REGIME POLITIQUE ET LIBERTE RELIGIEUSE
Quelques théologiens ont cru trouver dans les Ecritures la justification de certains régimes politiques, au nombre desquels figurent la théocratie, la monarchie et même un type particulier de communisme. L'équation vos populi vos Dei ne pouvant en aucun cas être retenue comme fondement d'une Cité conforme à la volonté révélée de Dieu, la démocratie n'a jamais été perçue comme un système divin. Toujours est-il qu'historiquement et logiquement, la démocratie est de tous les régimes politiques le plus propice à la liberté religieuse, et de loin ! Il y a affinité élective entre ces deux valeurs. En toute démocratie, la liberté religieuse n'est pas octroyée, ni ne doit être revendiquée, pour les deux raisons fondamentales que voici : Tout d'abord, elle fait partie intégrante du catalogue classique des libertés individuelles inscrites dans les Constitutions exactement au même titre que les autres libertés. Ensuite et surtout, elle est réductible ou identifiable à d'autres libertés individuelles fondamentales.

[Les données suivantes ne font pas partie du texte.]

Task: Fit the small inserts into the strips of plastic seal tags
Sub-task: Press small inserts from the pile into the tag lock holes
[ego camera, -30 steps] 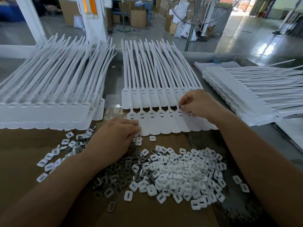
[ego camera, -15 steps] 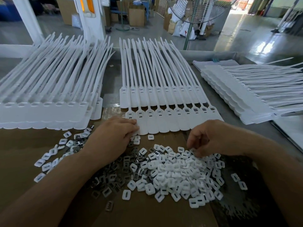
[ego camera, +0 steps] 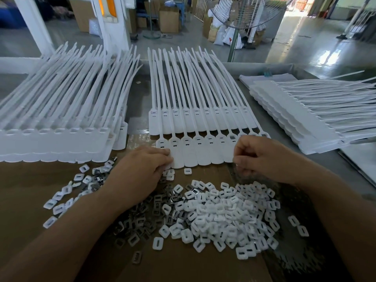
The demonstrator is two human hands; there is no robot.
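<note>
Left hand (ego camera: 140, 174) lies palm down at about 7 o'clock from centre, fingers mostly straight, tips pressing on the left end of the front strip of tags (ego camera: 203, 155). Right hand (ego camera: 262, 157) is at 4 o'clock over that strip's right end, fingers curled in and thumb against forefinger. I can't tell if there's an insert pinched in there.

Two strips sit in the middle. The back strip (ego camera: 183, 123) at 12 o'clock has ten tags. The front one shows seven heads clearly, and the rest are partly behind the right hand.

There's one stack of strips (ego camera: 57, 143) at 9 o'clock and one more stack (ego camera: 295, 117) at 2 o'clock.

The pile of white inserts (ego camera: 223, 214) is at 6 o'clock on the cardboard (ego camera: 24, 190), way too many to count, with grey metal clips (ego camera: 154, 208) mixed in on its left side. One loose insert (ego camera: 187, 171) lies just below the front strip.

The red mark on a white sack (ego camera: 230, 38) is too blurry to read.
</note>
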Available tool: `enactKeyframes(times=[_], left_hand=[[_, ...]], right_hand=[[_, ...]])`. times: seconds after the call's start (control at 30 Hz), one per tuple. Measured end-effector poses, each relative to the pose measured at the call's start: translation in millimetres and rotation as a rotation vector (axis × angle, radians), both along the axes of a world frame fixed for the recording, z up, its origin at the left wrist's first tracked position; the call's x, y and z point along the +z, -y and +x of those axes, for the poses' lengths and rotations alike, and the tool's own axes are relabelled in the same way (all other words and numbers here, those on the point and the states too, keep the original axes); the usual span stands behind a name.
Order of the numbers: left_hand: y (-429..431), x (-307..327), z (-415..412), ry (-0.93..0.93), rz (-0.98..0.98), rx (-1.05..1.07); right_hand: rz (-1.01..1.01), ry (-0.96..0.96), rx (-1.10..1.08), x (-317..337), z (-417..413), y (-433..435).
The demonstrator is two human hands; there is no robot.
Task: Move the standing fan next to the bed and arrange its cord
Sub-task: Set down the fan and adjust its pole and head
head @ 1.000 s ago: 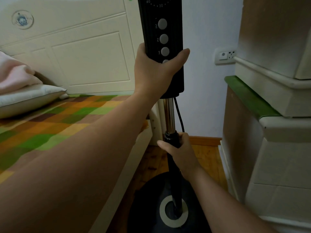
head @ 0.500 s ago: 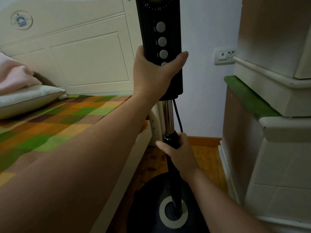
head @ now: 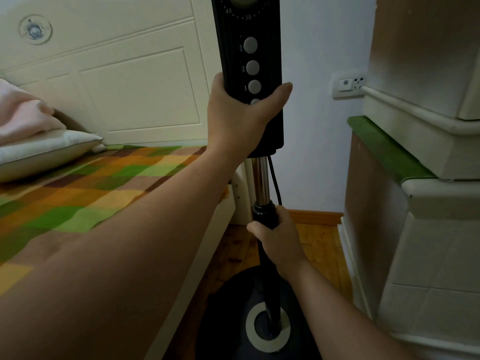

La liberté de culte est une forme de la liberté d'association. La liberté de professer sa foi présente une parenté évidente avec la liberté d'opinion. A la limite, dans les régimes démocratiques, la liberté religieuse pourrait être dérivée des autres libertés individuelles! C'est cela qui a fait de la démocratie un vecteur historique majeur de la liberté religieuse en même temps qu'un de ses plus sûrs garants.
CONCLUSIONS
La principale vocation des chrétiens n'est pas de revendiquer la liberté religieuse qui n'est pas une finalité en soi. La liberté religieuse n'est même pas la source privilégiée du dynamisme et de la fidélité des Eglises chrétiennes. Bien au contraire, puisque les persécutions ouvertes engendrent très souvent une croissance qualitative et quantitative de l'Eglise.
L'Empire romain des premiers siècles et l'URSS contemporaine témoignent du phénomène. Est-il dès lors opportun de souhaiter que les Eglises des sociétés démocratiques passent par de rigoureuses tribulations pour qu'elles connaissent de nouveaux Réveils ? Pour satisfaire à l'exigence de cohérence, les chrétiens (ils existent) qui nourrissent de telles aspirations devraient également appeler de leurs voeux la maladie ou toute autre difficulté, puisque l'expérience montre (malheureusement !) que ces épreuves prennent fréquemment la forme d'une voie royale vers le salut ou le surcroît de sanctification. Nous récusons une telle attitude, Dieu invitant les chrétiens à « faire des prières... pour tous ceux qui sont élevés en dignité, afin que nous menions une vie paisible et tranquille » (II Timothée 2, 2). Par ailleurs, appeler le mal pour qu'il en résulte le bien n'est pas une démarche à laquelle Dieu convie l'homme... » même si Son plan parfait circonscrit l'oeuvre des méchants ! Mais alors c'est le Seigneur du temps et de l'espace qui par Sa volonté toute-puissante fait « concourir toutes choses au bien de ceux qui l'aiment », et non l'homme qui est invité par le même Seigneur à déclencher un processus dont il n'est pas certain de maîtriser tous les développements.
Aucun chrétien n'a à rougir d'apprécier la liberté, la paix et la santé. Ce sont des grâces de Dieu, en même temps que des aspirations humaines légitimes et constructives.